I am amused by the thought that things like the Ford/Firestone tire mess are caused by the companies' own public relations firms. That incident alone disproves johnb's theory. (Not that PR firms don't do lots of dirty work, but it's not the single spigot from which spews forth All Journalism.

>>In either case the function of "the news" is to promote corporate interests (why would the shareholders pay for it otherwise?)<<

To make money. Time Warner would publish their own version of the Socialist Worker's Daily if people would buy it. Which they won't.

Back to the original article. I don't really buy her central argument either; very very few of the journalists that went to the web did so purely with the high-falutin' ideal of Doing Quality Work; they did it to get in on the supposed gold rush. And now they're falling on their butts just like everybody else. Big whoop.

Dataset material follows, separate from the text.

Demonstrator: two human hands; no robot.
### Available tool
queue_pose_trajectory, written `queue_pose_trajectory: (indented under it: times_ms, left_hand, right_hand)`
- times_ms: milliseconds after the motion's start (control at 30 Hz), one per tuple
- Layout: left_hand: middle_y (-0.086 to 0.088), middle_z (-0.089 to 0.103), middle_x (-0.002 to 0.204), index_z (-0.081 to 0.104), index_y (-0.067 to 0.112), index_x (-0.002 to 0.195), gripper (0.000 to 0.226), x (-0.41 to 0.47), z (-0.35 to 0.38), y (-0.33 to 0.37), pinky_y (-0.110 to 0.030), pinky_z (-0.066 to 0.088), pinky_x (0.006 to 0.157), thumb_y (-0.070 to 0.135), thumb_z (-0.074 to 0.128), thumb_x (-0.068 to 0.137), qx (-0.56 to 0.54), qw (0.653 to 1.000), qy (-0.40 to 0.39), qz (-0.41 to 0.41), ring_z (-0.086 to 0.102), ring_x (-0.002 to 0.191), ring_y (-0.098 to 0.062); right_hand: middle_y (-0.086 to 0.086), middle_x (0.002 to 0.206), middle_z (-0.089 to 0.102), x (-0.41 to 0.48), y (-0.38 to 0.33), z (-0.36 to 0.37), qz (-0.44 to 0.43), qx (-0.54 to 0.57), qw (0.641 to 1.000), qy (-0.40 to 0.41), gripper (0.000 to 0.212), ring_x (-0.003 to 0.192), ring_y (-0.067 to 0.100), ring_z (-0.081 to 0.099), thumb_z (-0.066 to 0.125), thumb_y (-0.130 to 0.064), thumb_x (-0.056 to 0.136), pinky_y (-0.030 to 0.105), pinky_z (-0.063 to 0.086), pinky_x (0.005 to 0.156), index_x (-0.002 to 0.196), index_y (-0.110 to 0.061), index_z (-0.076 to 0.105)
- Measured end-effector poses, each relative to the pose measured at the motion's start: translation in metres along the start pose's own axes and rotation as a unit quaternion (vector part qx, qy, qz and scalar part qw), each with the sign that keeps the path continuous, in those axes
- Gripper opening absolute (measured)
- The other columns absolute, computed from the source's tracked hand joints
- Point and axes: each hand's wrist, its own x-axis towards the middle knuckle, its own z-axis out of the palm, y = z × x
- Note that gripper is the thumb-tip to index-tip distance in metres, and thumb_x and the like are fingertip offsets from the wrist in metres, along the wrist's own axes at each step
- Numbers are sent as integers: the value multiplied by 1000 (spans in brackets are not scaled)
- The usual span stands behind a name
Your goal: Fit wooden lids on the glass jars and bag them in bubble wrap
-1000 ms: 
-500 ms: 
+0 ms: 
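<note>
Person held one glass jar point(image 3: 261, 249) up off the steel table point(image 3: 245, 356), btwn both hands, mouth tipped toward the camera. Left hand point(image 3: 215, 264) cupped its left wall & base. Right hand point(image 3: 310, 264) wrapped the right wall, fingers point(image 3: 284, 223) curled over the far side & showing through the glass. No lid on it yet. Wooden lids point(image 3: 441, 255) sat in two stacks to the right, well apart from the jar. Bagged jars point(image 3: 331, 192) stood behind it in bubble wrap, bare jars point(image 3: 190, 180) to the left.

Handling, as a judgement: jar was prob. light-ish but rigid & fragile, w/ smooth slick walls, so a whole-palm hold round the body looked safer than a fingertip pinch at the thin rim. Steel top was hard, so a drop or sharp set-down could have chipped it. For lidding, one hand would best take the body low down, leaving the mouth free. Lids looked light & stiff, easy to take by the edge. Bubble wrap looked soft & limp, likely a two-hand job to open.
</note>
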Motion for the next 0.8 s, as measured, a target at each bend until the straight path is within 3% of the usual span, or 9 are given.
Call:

By the way, back in those "golden pre-Reagan days," network news consisted pretty much of the 30 minutes you got at 6:30, and not much else. And that 30 minutes is still there every night. Deregulation didn't have jack to do with the decline in quality; the decline is because there are infinitely more choices now and most people can get their news from a million other sources.
posted by aaron at 4:32 PM on August 30, 2000



I am amused by the thought that things like the Ford/Firestone tire mess are caused by the companies' own public relations firms.

Huh? Obviously the mess itself was caused by Firestone's own ineptitude.

That incident alone disproves johnb's theory.

How so??? By the way, I don't have a special "theory" -- unless you just mean the theory of shareholder value

(Not that PR firms don't do lots of dirty work, but it's not the single spigot from which spews forth All Journalism.)

I never said it was. What I said was:

....public relations firms "design" most of what you watch or read weeks ahead of time. Hundreds of billions of dollars are spent on this effort to "forge public opinion".

Statistically, that is absolutely true.

[Full disclosure: my father does public relations for a well known technology company. Every once in a while I do a WWW search for an obviously biased sentence or paragraph from the public relations material; very often it will appear verbatim in several "reputable" news sources. NY Times/WSJ at least makes an effort to rewrite it, but the spirit is the same]

(why would the shareholders pay for it otherwise?)<<
To make money.

No kidding. When I say "promotion of corporate interests" I obviously mean "promotion of corporate economic interests"...

Time Warner would publish their own version of the Socialist Worker's Daily if people would buy it. Which they won't.

The vast majority of media company revenue comes from advertising. Anti-capitalists tend not to get a lot of coverage for two reasons: (1) they are not the juiciest demographic segment, to put it mildly (except for academic booksellers) and (2) Anti-capitalist institutions don't have the money or inclination to buy a lot of advertising. When they do actually have the money to buy ads, they are immediately rejected because, as NBC said to Adbusters: "we don't want to take any advertising that's inimical to our legitimate business interests". There are innumerable cases like this. For example, see this WSJ article on the networks' rejection of a "Buy Nothing Day" ad.